Talk to enough founders or CEOs, and you’ll notice that many of them struck out on their own after working for an oppressive boss and never forgot that lesson. Here are a few examples.
1. If you want loyalty from others, be loyal to them.
We’ve all worked for hot-and-cold leaders. But one of Erik Huberman’s bosses took it to a new level. Now CEO and founder of Hawke Media, Huberman recalls that his supervisor’s critical emails seemed to be forgotten the moment he walked into the guy’s office.
“I would receive crazy, long-winded emails about all of the terrible work I was doing, and then I would confront him, and he would say, ‘Don’t worry, it isn’t a big deal.’ It felt like I was getting a lot of fake smiles in person but getting screamed at through email. It killed any loyalty the team felt toward him, and turnover skyrocketed,” Huberman says. “Eventually, he was kicked out of his own company.”
Huberman’s takeaway: “I learned to respect the people around me. If I’m going to ask team members to have my back, then I have to prove that I have theirs, too.”
2. Trying to cover up problems only makes them worse.
People problems are inherently complex. But challenges don’t go away when they’re swept under the rug; they multiply. Business consultant Don Maruska learned that lesson when working with a CEO who struggled to engage employees.
Looking to reassure his team, the CEO set up small-group sessions. Rather than ask about employees’ frustrations, however, he just told them that the business was great and that they had the chance to contribute to its success.
“While he thought he did a wonderful job, he heard reports back that many employees felt even less engaged,” Maruska told Monster. By doing all the talking and none of the listening, the CEO effectively communicated that his employees’ concerns weren’t important.
3. Admitting you’re human establishes trust.
What’s the most important lesson Leo Wang, founder and CEO of Buffy, got from his terrible boss? To not be afraid to show your emotions.
Wang learned the value of emotional vulnerability while working for a partner at McKinsey who, according to Wang, was a good person but lacked the skills to become a strong manager because he couldn’t show his true self.
Although emotional outbursts don’t belong in the workplace, stoicism erects barriers. Expressing emotions appropriately generates trust and gives others the green light to show their own feelings.

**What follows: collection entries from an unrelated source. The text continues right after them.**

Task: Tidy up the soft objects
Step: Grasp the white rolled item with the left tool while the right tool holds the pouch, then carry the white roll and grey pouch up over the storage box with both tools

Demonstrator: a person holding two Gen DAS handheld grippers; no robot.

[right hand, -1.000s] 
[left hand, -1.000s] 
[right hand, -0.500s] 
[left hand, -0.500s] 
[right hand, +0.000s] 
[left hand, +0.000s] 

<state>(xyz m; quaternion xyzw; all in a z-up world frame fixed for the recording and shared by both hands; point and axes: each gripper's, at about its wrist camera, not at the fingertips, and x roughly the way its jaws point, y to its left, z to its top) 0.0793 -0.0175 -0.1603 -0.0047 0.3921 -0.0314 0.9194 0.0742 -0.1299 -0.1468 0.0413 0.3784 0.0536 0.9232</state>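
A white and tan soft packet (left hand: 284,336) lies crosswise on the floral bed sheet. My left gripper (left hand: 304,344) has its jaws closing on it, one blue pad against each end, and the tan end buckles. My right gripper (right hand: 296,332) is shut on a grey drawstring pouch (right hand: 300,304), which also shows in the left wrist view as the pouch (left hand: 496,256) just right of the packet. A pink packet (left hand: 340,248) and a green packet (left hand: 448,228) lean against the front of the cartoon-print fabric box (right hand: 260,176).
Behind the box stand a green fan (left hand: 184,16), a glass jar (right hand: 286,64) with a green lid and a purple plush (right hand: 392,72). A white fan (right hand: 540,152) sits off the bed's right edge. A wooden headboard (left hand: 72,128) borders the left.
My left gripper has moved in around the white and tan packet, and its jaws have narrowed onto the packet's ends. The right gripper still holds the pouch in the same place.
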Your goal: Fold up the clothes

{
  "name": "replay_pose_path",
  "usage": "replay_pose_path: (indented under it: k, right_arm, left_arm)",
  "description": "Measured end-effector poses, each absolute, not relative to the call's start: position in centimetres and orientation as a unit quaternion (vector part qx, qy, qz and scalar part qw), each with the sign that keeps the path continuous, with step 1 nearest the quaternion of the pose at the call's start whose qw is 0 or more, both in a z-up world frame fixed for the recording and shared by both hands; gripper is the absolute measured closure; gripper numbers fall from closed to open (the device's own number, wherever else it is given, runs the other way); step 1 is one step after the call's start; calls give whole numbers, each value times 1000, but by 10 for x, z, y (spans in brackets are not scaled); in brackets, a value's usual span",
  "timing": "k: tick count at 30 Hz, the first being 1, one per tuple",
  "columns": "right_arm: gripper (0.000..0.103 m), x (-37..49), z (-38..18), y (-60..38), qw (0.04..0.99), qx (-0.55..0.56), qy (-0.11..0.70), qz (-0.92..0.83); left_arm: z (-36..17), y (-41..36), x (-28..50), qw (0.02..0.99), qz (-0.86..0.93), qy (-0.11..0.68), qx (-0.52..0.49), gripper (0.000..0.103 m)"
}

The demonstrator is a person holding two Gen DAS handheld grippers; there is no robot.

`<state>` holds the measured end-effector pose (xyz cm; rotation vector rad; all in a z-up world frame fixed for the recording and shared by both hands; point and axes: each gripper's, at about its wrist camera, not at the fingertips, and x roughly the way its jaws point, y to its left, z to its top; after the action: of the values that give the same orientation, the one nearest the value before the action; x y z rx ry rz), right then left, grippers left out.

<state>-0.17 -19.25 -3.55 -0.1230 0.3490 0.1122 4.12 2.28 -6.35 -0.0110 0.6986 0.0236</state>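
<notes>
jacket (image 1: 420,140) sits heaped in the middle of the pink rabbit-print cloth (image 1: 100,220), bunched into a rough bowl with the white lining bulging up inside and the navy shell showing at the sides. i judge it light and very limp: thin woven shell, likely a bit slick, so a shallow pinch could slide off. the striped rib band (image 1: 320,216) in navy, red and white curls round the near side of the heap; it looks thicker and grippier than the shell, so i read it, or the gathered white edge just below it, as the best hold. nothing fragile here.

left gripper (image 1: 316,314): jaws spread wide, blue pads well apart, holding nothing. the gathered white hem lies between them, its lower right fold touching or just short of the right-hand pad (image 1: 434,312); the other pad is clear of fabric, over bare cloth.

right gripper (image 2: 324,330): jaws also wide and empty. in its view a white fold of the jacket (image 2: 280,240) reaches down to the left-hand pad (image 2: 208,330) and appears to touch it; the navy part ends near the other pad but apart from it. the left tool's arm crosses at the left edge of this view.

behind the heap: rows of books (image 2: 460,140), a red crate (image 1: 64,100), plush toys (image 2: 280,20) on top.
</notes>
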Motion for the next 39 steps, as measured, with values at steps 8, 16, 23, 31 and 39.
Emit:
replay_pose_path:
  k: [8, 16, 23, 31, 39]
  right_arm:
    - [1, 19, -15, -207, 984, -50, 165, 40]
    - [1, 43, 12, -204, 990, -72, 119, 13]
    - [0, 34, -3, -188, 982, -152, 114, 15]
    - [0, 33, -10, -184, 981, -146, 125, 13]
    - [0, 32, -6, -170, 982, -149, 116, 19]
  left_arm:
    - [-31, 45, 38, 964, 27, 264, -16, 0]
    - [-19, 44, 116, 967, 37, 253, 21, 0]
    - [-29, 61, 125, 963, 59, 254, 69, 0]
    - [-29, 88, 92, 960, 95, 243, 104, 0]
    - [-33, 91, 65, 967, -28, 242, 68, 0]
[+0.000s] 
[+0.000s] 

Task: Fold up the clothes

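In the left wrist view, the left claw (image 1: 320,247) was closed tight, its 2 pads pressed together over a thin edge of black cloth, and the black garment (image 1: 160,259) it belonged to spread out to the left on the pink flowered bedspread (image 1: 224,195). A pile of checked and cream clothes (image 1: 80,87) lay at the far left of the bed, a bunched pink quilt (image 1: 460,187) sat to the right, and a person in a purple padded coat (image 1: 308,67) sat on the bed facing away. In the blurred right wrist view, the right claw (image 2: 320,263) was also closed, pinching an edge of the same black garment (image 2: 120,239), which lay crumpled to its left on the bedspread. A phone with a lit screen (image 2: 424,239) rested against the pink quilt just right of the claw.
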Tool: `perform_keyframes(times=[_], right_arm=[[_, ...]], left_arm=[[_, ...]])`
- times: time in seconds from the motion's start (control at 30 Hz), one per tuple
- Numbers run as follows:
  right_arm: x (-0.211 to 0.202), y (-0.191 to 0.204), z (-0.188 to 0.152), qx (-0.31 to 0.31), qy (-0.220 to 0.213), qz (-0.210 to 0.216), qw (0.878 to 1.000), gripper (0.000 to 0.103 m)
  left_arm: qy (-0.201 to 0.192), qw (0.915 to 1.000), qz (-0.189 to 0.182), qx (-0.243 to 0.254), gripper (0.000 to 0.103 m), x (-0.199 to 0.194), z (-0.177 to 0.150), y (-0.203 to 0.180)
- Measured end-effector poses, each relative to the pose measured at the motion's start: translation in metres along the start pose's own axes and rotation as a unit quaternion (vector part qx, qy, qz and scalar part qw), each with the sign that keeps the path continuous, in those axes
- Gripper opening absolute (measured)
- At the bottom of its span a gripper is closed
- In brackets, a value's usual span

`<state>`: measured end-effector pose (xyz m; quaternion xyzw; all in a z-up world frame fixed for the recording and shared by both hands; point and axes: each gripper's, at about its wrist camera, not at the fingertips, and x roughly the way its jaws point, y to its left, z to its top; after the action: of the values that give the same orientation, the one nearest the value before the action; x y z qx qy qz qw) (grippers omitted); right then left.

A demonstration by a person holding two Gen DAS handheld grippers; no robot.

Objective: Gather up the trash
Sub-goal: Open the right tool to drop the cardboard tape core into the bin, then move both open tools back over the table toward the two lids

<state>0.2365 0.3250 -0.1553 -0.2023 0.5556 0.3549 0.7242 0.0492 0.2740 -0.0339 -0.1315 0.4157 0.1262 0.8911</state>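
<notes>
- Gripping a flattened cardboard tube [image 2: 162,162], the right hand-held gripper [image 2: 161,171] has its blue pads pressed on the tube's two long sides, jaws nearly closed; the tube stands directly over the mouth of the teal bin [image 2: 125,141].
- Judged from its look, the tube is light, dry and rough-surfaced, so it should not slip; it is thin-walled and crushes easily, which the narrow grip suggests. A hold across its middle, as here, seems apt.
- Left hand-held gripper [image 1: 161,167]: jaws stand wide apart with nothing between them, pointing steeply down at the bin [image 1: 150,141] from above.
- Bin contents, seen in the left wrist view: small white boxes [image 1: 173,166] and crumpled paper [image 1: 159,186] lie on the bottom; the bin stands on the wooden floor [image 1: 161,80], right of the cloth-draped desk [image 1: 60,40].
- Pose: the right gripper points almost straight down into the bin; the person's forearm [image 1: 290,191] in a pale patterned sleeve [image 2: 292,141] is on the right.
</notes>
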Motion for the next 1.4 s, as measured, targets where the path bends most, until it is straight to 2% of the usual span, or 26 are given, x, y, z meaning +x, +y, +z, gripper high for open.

4. Discouraging new ideas and feedback stifles innovation.
In my last full-time job, employees had to handle retail sales and customer service calls simultaneously. Since this wasn’t working well, I suggested that we assign one person to handle calls and free the front desk staff to work with the clients. The CEO responded by saying, “There is just nothing you can’t find a way to spend money on.” Not only was this dismissive and demotivating, it ignored the obvious problem. It was also the moment I decided to quit.
While no one enjoys having a bad boss, wise leaders can find ways to learn from all their experiences — even the most unpleasant. So, in addition to seeking out positive mentors and role models, consider looking back at the leadership failures you’ve seen in your career. Discovering what not to do in a position of power can be truly enlightening.